NOUVELLES
24/11/2012 12:24 EST | Actualisé 24/01/2013 05:12 EST

Plusieurs arrestations au cours d'une manif contre un futur aéroport en France

RENNES, France - Les affrontements entre manifestants et forces de l'ordre sur le site du futur aéroport de Notre-Dame-des-Landes, près de Nantes, samedi ont conduit à l'arrestation de huit personnes tandis que trois autres, dont un gendarme, ont été blessés, selon un dernier bilan effectué en début d'après-midi par la préfecture de Loire-Atlantique.

L'une des personnes interpellée était munie d'une fronde, le second d'un cocktail Molotov, a précisé la préfecture. Le gendarme blessé est victime d'un "trauma audio", selon la préfecture. Les deux autres, des opposants au futur aéroport, sont légèrement blessés, d'après cette source, qui n'a pas pu dans l'immédiat révéler la nature de leurs blessures. Un précédent bilan faisait état dans la matinée de sept interpellations et de deux blessés.

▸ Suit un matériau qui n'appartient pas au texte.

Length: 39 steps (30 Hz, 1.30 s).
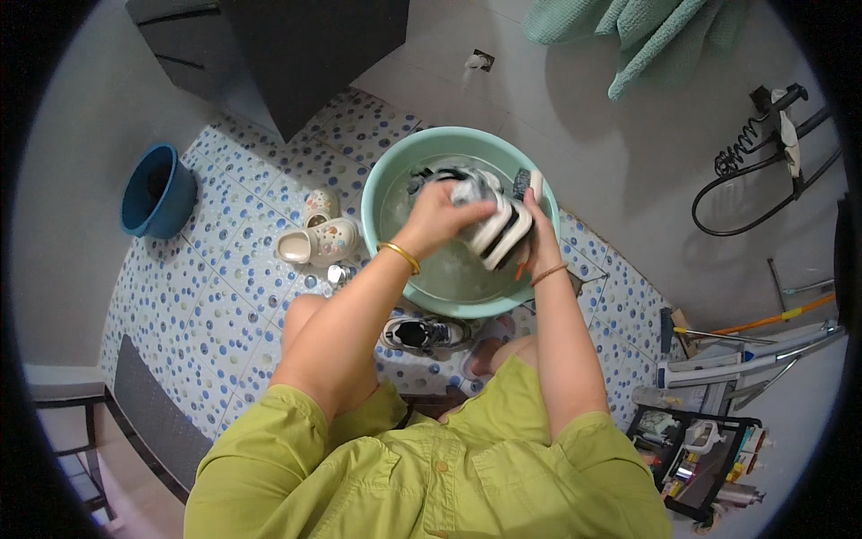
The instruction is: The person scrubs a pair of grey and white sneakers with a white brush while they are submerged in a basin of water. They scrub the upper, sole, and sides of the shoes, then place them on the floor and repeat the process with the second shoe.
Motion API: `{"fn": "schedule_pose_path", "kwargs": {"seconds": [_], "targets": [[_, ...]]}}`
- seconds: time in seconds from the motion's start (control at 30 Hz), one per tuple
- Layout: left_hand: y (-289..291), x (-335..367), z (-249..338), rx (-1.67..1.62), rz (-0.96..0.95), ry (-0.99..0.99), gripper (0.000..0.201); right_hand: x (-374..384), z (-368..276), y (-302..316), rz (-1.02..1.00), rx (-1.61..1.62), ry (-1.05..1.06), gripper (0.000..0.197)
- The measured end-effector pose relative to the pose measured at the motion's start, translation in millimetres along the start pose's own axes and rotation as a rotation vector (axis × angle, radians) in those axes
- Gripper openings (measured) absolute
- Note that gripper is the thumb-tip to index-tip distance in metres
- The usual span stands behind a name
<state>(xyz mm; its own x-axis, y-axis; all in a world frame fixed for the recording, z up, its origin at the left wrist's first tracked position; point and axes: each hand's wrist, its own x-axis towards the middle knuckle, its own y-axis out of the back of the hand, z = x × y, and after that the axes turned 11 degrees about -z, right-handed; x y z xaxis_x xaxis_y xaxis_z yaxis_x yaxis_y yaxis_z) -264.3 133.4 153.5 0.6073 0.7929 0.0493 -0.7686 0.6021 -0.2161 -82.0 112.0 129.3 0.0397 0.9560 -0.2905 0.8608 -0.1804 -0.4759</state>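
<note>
A black, white and grey sneaker (499,235) is tilted above the water in a mint-green basin (381,162). My left hand (440,218) is closed on its upper part, thumb toward the sole. My right hand (541,241) grips its other side. By the right fingertips, a small white piece with a dark, bristly side, like a brush (528,182), sticks up; whether the fingers hold it is unclear. Behind my left hand, a dark-and-white bundle (467,172), perhaps more of a shoe, shows at the water. Another sneaker (420,333) stands on the floor before the basin.
Cream clogs (316,241) and a small shiny metal object (338,275) lie left of the basin. Farther left stands a blue bucket (151,190). A dark cabinet (314,54) overhangs the far side. Right are a black hose (718,225) and a rack of bottles (696,458).
</note>
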Motion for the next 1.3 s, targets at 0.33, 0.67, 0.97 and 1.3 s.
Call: {"fn": "schedule_pose_path", "kwargs": {"seconds": [0.33,0.67,0.97,1.3], "targets": [[9.9,3.7,-52.1,1.032,-0.439,-0.054,0.026,10.4,2.4,15.6,0.050,-0.705,-0.155,0.056],[17.8,21.5,-48.3,0.972,-0.402,0.238,0.029,21.9,35.0,-4.9,0.139,-0.839,-0.116,0.075],[28.0,18.6,-66.0,1.084,-0.455,0.012,0.023,12.5,41.1,-7.9,0.012,-0.788,-0.005,0.073],[9.3,-5.5,-84.2,1.316,-0.203,-0.150,0.013,3.2,51.7,-20.1,0.042,-1.295,0.206,0.055]]}}
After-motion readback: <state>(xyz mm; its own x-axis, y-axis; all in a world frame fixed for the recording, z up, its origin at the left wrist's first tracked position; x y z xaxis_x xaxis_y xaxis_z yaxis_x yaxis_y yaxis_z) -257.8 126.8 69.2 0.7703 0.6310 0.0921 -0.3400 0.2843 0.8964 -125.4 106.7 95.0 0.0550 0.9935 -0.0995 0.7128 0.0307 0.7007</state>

Comme la veille, les gendarmes mobiles ont fait usage de grenades lacrymogènes pour tenter de disperser les "activistes radicaux" dont le "noyau dur" est composé de "150 personnes au maximum", selon les autorités. Ces-dernières poursuivaient les opérations de "déconstruction des installations illégales" commencées vendredi.

Le collectif d'opposants NADIR faisait de son côté état en fin de matinée de "trois blessés", précisant que deux personnes avaient été touchées par tirs de flash-ball à la jambe et à la main, et un par grenade. La préfecture n'était pas immédiatement en mesure de confirmer ou infirmer cette information.

Une manifestation était prévue dans l'après-midi à Nantes.

Par ailleurs, Delphine Batho, Frédéric Cuvillier et Stéphane le Foll ont indiqué dans un communiqué commun diffusé samedi qu'ils "confirment la nécessité de poursuivre le déroulement du projet de transfert de l'aéroport de Nantes-Atlantique" à Notre-Dame des Landes. Ce futur aéroport "sera déterminant pour conforter la dynamique économique et sociale du Grand Ouest", font valoir la ministre de l'Ecologie, le ministre délégué aux Transports et le ministre de l'Agriculture. Ils "confirment" aussi que le projet est mené dans "le respect de la biodiversité et de la préservation des terres agricoles".